1. Data stewards maintain the security mapping table
2. Changes are reviewed and approved through a change management process
3. Monthly audits compare Power BI RLS assignments against the HR system of record
4. Quarterly penetration testing verifies RLS effectiveness

This architecture scales to thousands of users across hundreds of datasets while maintaining a single point of security administration.

---

FAQ

Does RLS work with Power BI free licenses?

No. RLS requires Power BI Pro or Premium Per User licenses for all users consuming RLS-protected reports. Free license users can only access content in a Premium capacity workspace, and even then, they need a Pro or PPU license to be assigned RLS roles. In Power BI Embedded scenarios, the end users do not need Power BI licenses --- RLS is enforced through the embed token.
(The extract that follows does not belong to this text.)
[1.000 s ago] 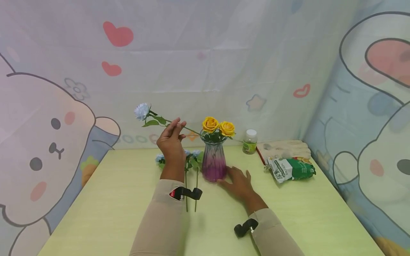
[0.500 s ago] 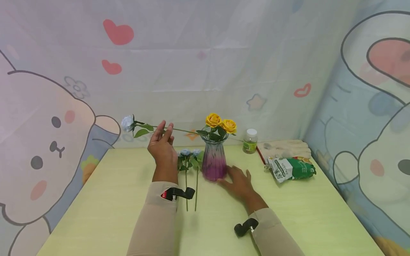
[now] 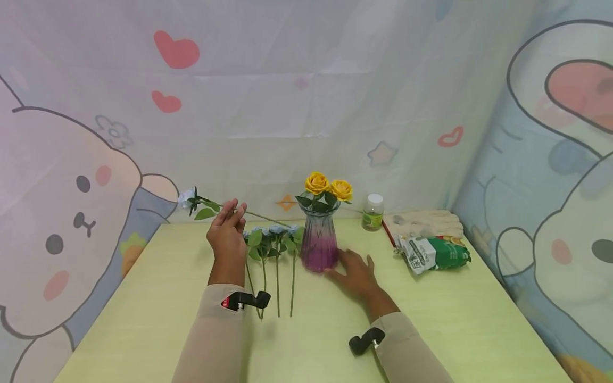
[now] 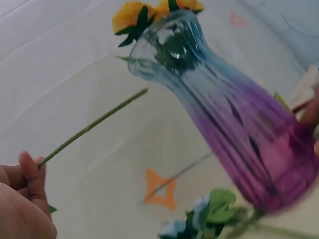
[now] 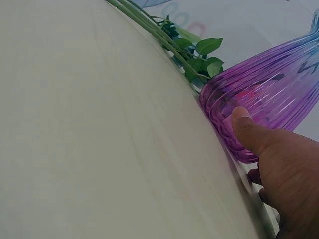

Can I implement RLS based on Azure AD groups instead of individual users?

Not directly. Power BI's RLS evaluates DAX expressions against USERPRINCIPALNAME(), which returns the individual user's email. However, you can create a security mapping table that maps Azure AD groups to data scopes and populate it using Microsoft Graph API or Azure AD group membership sync. The DAX expression still filters by the user's email, but the security mapping table provides the group-to-data mapping.

What happens if a user is not assigned to any RLS role?

If RLS is defined on a dataset and a user is not assigned to any role, the user sees no data. The report loads but all visuals show blank or zero. This is the secure default --- Power BI assumes no access unless explicitly granted. However, workspace admins and members with Edit permission bypass RLS and always see all data regardless of role assignments.

Can RLS filter data in real-time dashboards?

Yes. RLS works with both Import and DirectQuery modes. In DirectQuery mode, the RLS filter is translated to a SQL WHERE clause and sent to the database with every query, so the filtering happens in real-time. In Import mode, the filtering is applied in-memory when the user opens the report. Both modes provide the same security guarantee --- the user only sees authorized data.

How do I audit who accessed what data through RLS?

Power BI provides activity logs through the Microsoft 365 admin center and the Power BI REST API. These logs record report views, dataset refreshes, and export operations, including the user's identity. However, the logs do not record which specific rows a user viewed. For detailed data access auditing, enable database-level auditing (e.g., PostgreSQL pgaudit or Azure SQL auditing) to log the actual queries generated by DirectQuery with RLS filters applied.